[Opening DATA UNDER STUDY section]
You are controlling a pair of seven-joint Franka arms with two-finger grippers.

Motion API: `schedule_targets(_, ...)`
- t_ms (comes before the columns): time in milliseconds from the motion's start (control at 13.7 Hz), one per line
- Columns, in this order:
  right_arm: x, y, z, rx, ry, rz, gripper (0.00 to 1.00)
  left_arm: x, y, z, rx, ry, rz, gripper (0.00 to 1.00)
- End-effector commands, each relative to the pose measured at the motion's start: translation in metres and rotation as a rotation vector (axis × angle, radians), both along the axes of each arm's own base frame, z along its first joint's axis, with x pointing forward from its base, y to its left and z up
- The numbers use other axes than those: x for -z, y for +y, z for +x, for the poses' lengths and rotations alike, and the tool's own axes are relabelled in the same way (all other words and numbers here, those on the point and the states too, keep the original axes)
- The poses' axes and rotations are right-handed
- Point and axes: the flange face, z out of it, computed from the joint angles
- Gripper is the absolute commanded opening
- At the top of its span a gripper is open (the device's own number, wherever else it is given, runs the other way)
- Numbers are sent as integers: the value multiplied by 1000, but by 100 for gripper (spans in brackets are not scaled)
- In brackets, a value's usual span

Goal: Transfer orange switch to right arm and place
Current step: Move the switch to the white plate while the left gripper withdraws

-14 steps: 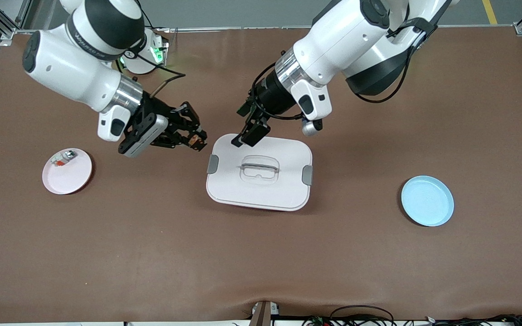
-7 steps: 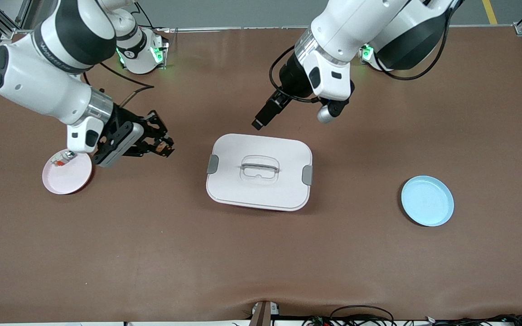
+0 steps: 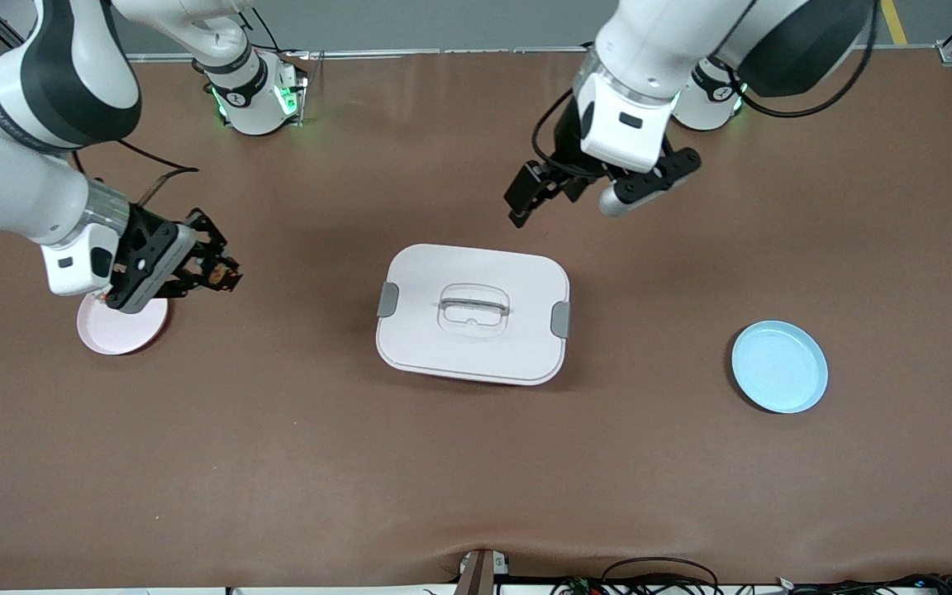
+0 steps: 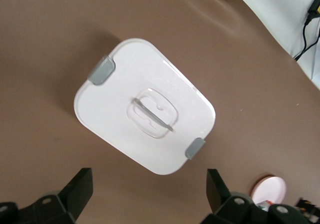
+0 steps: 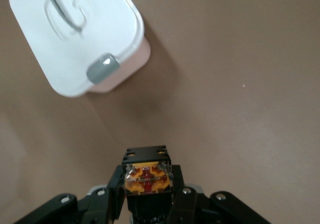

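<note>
1. Pink plate (image 3: pixel 116 335), toward the right arm's end of the table: mostly hidden under the right gripper (image 3: pixel 224 277); contents cannot be told.
2. Right gripper: fingers pinch the orange switch (image 5: pixel 147 178) above the brown table (image 3: pixel 476 463), beside the plate.
3. White lidded box (image 3: pixel 473 314), mid-table: lid on, grey clips at both ends.
4. Left gripper (image 3: pixel 525 198): fingers spread, holding nothing, over the table beside the box.
5. Blue plate (image 3: pixel 779 366), toward the left arm's end: holds nothing.
</note>
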Motion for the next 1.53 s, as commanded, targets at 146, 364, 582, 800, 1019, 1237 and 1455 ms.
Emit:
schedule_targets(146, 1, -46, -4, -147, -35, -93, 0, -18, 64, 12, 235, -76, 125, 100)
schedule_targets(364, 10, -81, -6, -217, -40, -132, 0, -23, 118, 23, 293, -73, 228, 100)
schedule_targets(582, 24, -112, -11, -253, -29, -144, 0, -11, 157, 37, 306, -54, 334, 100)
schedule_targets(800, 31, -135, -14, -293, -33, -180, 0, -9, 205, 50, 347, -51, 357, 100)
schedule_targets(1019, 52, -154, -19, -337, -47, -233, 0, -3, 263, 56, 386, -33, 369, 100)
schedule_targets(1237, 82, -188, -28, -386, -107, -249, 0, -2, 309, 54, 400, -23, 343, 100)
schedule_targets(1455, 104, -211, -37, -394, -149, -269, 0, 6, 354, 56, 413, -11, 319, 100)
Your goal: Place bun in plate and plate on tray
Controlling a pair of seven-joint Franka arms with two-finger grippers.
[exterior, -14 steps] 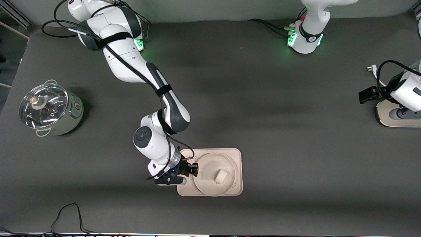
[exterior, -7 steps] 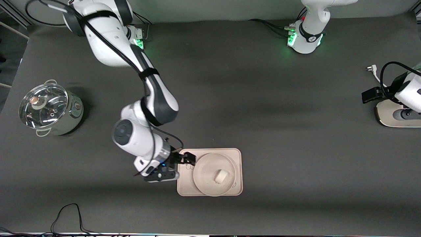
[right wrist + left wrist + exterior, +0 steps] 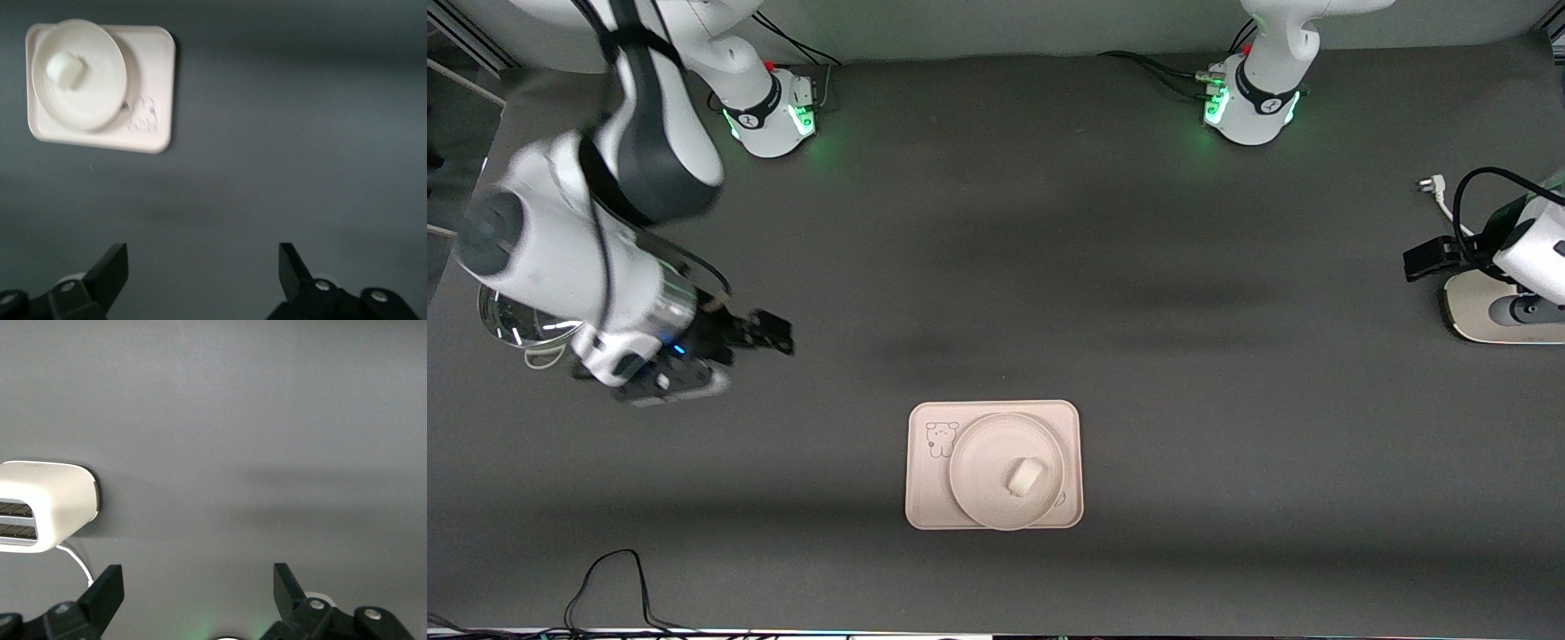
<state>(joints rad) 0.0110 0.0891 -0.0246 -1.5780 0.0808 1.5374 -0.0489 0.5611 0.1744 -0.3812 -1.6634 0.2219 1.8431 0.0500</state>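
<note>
The bun [image 3: 1024, 476] sits in the plate [image 3: 978, 462], a little off centre toward the left arm's end, and the plate rests on the tray [image 3: 925, 498] with its rim lapping the tray's edge nearest the front camera; the bear drawing [image 3: 941, 439] shows beside it. From how things lie, both steps look done.

The right gripper [image 3: 769, 333] is up over bare worktop [image 3: 1138, 311], well apart from the tray, fingers spread wide and holding nothing. The left gripper [image 3: 193, 593] waits by the toaster [image 3: 47, 513] at its own end, fingers [image 3: 107, 590] apart and empty too.

The bun looks soft and light, so I'd pinch it gently across its middle. The plate seems stiff, smooth and perhaps slippery; its raised rim is the place to grip. A glass-lidded pot [image 3: 516, 320] stands partly hidden under the right arm.
</note>
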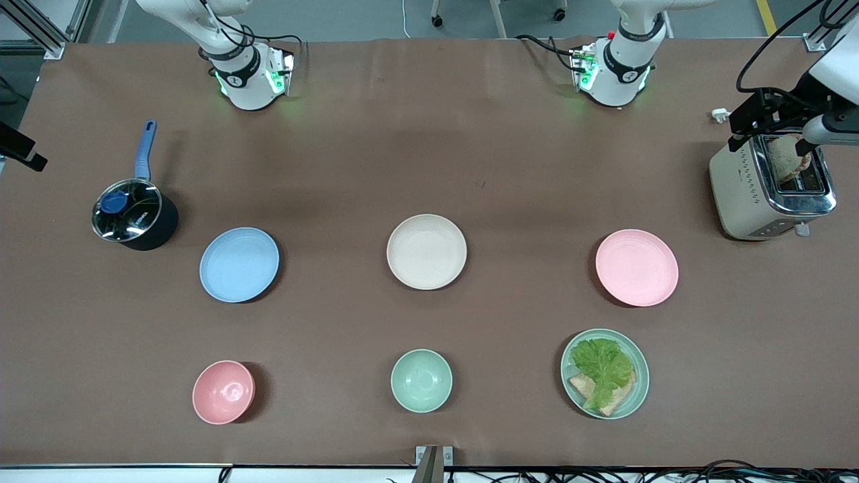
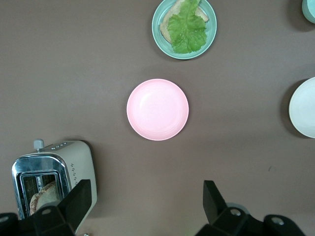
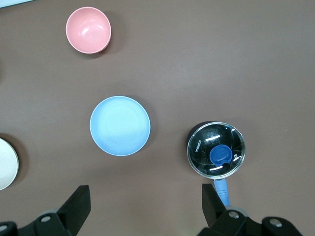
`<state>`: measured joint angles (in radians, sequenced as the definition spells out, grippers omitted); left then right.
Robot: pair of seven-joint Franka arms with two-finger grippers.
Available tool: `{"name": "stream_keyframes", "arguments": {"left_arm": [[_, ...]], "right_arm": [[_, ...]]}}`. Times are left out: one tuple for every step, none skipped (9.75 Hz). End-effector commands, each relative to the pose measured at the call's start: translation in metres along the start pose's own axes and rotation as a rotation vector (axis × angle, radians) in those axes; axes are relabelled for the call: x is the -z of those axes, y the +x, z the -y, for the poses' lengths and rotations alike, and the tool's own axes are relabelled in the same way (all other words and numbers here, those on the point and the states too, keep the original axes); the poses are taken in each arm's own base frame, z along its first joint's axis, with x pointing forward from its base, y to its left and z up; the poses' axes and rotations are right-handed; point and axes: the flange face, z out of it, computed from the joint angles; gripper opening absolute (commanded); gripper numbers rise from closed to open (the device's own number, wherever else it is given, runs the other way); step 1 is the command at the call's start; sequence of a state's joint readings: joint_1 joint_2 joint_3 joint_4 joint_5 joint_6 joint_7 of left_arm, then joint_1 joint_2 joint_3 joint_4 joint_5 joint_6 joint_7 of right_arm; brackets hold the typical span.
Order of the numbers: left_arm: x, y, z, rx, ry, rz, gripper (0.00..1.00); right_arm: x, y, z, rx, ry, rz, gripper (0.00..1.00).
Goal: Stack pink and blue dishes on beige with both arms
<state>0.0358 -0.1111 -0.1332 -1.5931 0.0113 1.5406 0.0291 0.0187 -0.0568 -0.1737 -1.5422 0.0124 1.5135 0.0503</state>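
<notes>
The beige plate [image 1: 426,251] lies flat at the middle of the table. The light blue plate [image 1: 239,264] [image 3: 119,126] lies beside it toward the right arm's end. The pale pink plate [image 1: 636,267] [image 2: 157,109] lies toward the left arm's end. All three are apart and bare. My left gripper [image 2: 146,201] [image 1: 755,124] hangs high, open and empty, over the table by the toaster. My right gripper [image 3: 145,204] is also high, open and empty, over the table by the pot. Only a dark tip of it [image 1: 20,151] shows in the front view.
A lidded pot [image 1: 134,216] with a blue handle stands beside the blue plate. A toaster [image 1: 772,188] holding bread stands at the left arm's end. Nearer the front camera are a pink bowl [image 1: 223,392], a mint-green bowl [image 1: 421,380] and a green plate with lettuce [image 1: 604,373].
</notes>
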Motion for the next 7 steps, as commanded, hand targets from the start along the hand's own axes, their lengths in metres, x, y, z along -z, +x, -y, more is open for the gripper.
{"name": "stream_keyframes", "arguments": {"left_arm": [[-0.015, 0.009, 0.017, 0.005, 0.01, 0.044, 1.0], [-0.019, 0.019, 0.033, 0.016, 0.01, 0.046, 1.0], [-0.039, 0.035, 0.046, -0.026, 0.006, 0.077, 1.0], [-0.063, 0.043, 0.063, -0.032, -0.006, 0.107, 1.0], [-0.096, 0.056, 0.078, -0.023, -0.021, 0.111, 1.0], [-0.132, 0.061, 0.084, -0.025, -0.021, 0.111, 1.0], [-0.174, 0.064, 0.085, -0.024, -0.023, 0.086, 1.0]], "right_arm": [[0.001, -0.001, -0.002, 0.005, 0.012, 0.006, 1.0], [0.0, 0.0, -0.002, 0.005, 0.011, 0.007, 1.0], [0.0, -0.001, -0.002, 0.005, 0.011, 0.009, 1.0], [-0.002, 0.0, -0.001, 0.008, 0.011, 0.013, 1.0], [-0.013, 0.007, 0.001, 0.009, 0.006, 0.031, 1.0], [-0.036, 0.02, 0.008, 0.017, -0.002, 0.064, 1.0], [-0.078, 0.038, 0.022, 0.032, -0.005, 0.133, 1.0]]}}
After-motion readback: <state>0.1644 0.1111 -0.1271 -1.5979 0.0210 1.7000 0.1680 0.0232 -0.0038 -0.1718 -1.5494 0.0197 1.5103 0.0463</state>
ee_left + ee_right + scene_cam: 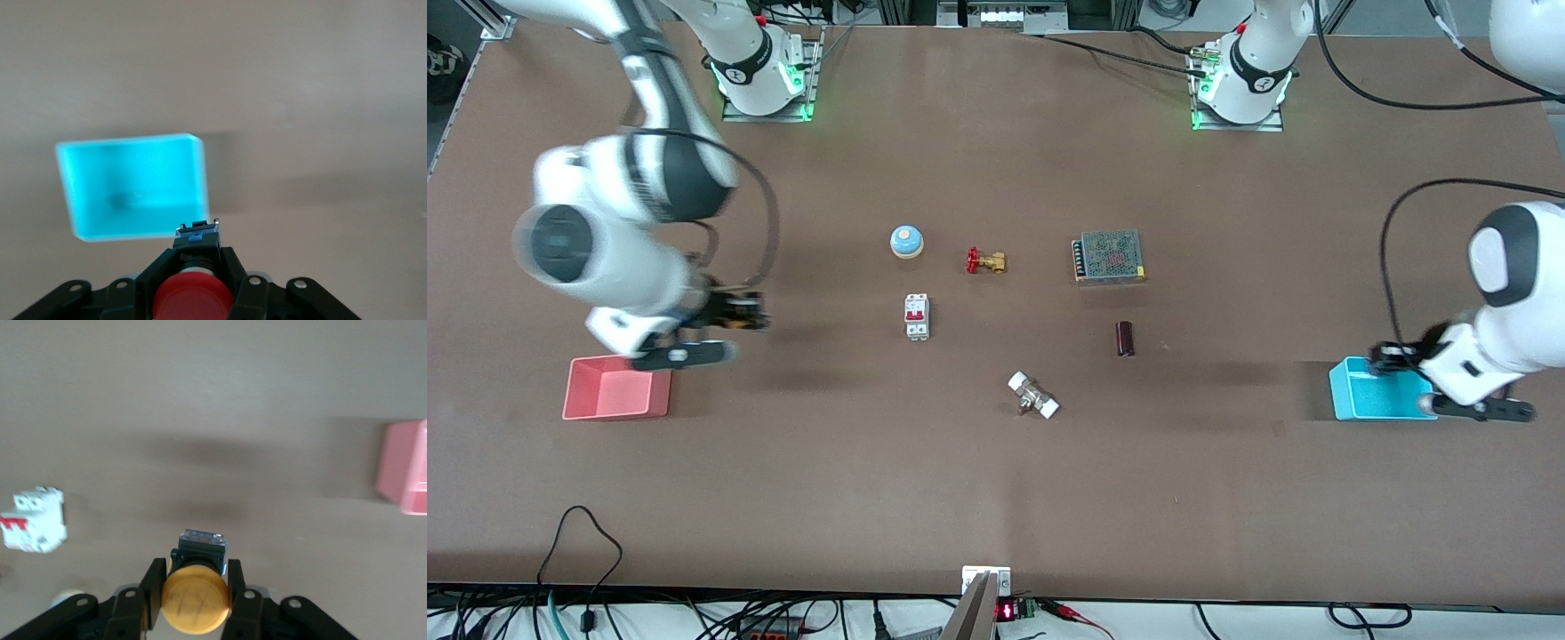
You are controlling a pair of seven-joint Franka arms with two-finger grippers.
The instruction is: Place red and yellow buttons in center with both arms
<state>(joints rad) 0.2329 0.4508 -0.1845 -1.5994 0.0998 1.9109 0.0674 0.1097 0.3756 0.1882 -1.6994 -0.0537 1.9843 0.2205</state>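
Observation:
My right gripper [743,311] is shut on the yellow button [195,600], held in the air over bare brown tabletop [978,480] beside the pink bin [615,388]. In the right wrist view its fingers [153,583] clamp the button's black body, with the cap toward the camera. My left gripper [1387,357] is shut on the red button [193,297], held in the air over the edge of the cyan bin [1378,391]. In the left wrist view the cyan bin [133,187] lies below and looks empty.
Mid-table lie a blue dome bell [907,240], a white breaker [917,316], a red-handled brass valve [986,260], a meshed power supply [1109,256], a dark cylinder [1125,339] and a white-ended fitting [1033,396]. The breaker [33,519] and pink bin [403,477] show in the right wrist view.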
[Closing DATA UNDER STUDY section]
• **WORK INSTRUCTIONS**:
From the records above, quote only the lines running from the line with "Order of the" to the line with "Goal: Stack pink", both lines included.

• **YOUR RESPONSE**:
Order of the numbers: left_arm: x, y, z, rx, ry, rz, gripper (0.00..1.00); right_arm: x, y, z, rx, ry, rz, gripper (0.00..1.00).
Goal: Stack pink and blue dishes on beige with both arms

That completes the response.